PVT Theodore Stephen Szabo

PVT Theodore Stephen Szabo

When the local newspaper published a letter from Theodore Stephen Szabo, no one in his Iowa hometown knew that he had been killed three days earlier in the attack on Pearl Harbor.

His letter was front-page news in the Dec. 10, 1941 Postville Herald, alongside a story about the Japanese attack. The extent of the disaster, including the sinking of Mr. Szabo’s ship, the U.S.S. Arizona, wasn’t yet public.

He was 19 and a private in the Marine Corps Reserve.

“I am receiving the Postville Herald regularly and certainly am glad to get it as I can get a very good idea of the news back home from it while nearly 4,600 miles away,” he wrote.

Hawaii was a different world for Mr. Szabo, whose family lived in Castalia, a town of 239 a five miles west of Postville in northeastern Iowa.

He was born Feb. 18, 1922 in West Union, Iowa 12 miles southwest of Castalia to Stephen Szabo, an immigrant from Bologfala, Hungary, and Laura Reisner Szabo, a native Iowan. He was the eldest of their 12 children.

Ted, as he was known, graduated in a class of six in 1939 from Castalia High School. He played trumpet in the orchestra, was on the school’s first basketball team, and participated in oratory and a play.

After graduating, he joined the Civilian Conservation Corps, a Depression-era federal jobs program, and spent about a year at an Iowa camp. As for most American families, the 1930s must have been difficult for the Szabos. The 1940 Census listed Ted as a farmer who earned $270 in 1939. His father was identified as a junk dealer who earned $360. Their combined income of $630 – the equivalent of about $12,000 in 2022 dollars – was the sole support for what by then was a household of 13 people.
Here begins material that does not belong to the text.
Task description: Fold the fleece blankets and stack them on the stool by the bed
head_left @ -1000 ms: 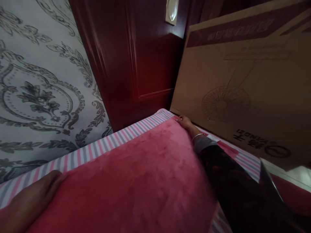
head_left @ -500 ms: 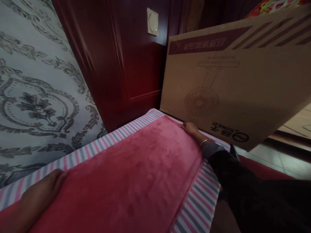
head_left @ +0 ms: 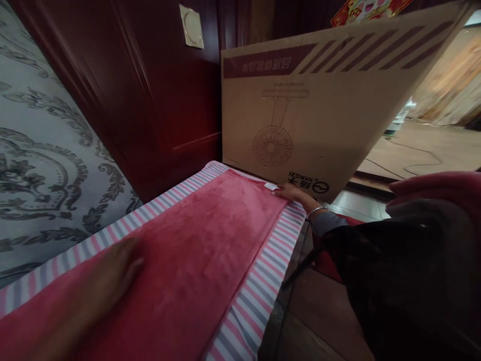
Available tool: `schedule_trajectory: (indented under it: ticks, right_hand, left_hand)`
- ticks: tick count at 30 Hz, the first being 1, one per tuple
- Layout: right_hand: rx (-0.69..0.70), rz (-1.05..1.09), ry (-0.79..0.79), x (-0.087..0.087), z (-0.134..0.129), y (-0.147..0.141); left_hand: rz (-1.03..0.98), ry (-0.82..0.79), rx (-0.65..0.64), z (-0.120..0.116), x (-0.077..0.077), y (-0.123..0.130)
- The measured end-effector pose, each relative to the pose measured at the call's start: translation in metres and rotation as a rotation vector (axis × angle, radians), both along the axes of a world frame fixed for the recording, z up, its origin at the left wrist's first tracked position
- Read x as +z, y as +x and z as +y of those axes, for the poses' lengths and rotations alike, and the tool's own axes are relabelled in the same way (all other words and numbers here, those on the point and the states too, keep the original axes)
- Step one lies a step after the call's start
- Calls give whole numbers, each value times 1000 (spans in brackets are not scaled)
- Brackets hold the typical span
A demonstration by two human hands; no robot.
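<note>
Pink cloth (head_left: 195, 230) seems mid-smoothing: left hand (head_left: 107, 281), thumb and fingers apart; right hand (head_left: 292, 193), grip unclear; flattening calls for light tension.

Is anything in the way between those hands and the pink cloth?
Nothing visible does. The right hand touches the pink cloth at its far edge, beside a white tag; the blurred left hand is over it, contact unclear.

Two hands (head_left: 110, 276) (head_left: 291, 192), one blanket (head_left: 203, 220), one carton (head_left: 323, 110)
</note>
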State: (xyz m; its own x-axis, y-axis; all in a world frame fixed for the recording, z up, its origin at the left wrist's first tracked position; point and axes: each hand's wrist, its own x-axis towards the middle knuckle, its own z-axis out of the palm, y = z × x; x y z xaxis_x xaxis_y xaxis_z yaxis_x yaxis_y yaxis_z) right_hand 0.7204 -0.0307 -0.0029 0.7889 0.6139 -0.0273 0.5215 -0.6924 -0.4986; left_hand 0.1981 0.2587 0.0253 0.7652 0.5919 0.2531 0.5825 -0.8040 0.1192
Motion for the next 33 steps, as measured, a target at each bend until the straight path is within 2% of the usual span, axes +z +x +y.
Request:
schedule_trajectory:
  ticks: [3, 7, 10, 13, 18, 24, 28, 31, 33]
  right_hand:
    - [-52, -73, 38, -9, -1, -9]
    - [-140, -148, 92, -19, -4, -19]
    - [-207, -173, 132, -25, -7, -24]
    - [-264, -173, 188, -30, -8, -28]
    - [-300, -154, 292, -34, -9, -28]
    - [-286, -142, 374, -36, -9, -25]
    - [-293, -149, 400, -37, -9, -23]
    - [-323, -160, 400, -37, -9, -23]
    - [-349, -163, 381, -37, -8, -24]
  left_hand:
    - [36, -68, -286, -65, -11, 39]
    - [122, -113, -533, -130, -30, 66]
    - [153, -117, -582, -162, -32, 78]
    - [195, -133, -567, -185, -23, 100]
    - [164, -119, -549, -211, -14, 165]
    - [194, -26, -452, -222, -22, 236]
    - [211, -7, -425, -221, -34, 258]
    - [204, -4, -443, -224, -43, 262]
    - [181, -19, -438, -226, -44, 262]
Mr. Szabo enlisted in the Marine Reserves in March 1941 and was on the Arizona by July.

In his letter, he said he had heaved many 50-pound shells in battle practice and served as a sentry and orderly. “At present I am in charge of the Marine Expeditionary Force storeroom.”

“The sea is usually rough but a battleship is like a hotel,” he wrote. “Here’s one thing though — about one o’clock one morning I awoke to find several feet of water on the deck in the compartment. The sea had turned for worse and she was really throwing the waves over the sides. That happens occasionally. Then you’ve got to get up and bail water out. Nice work in the dark, especially now that all ships are darkened at sundown.”

He said he liked the beaches and the beauty of Hawaii. “But I still wish I were in Iowa where we have a change of weather.”

Mr. Szabo was honored at a memorial service in February 1942 at the Zion Lutheran Church in Castalia. His remains were identified on Dec. 28, three week after the attack, and he is buried at the National Memorial Cemetery of the Pacific at the Punchbowl in Honolulu.

Two of his brothers also served in the Marines during the war and a third was in the Navy. All of them survived.


 

Sources: the Postville (Iowa) Herald; Iowa birth record; Navy and Marine muster rolls; Census; WWII draft registration card; beneficiary’s applications for World War II Service Compensation. Maine photograph. This profile was researched and written on behalf of the U.S.S. Arizona Mall Memorial at the University of Arizona.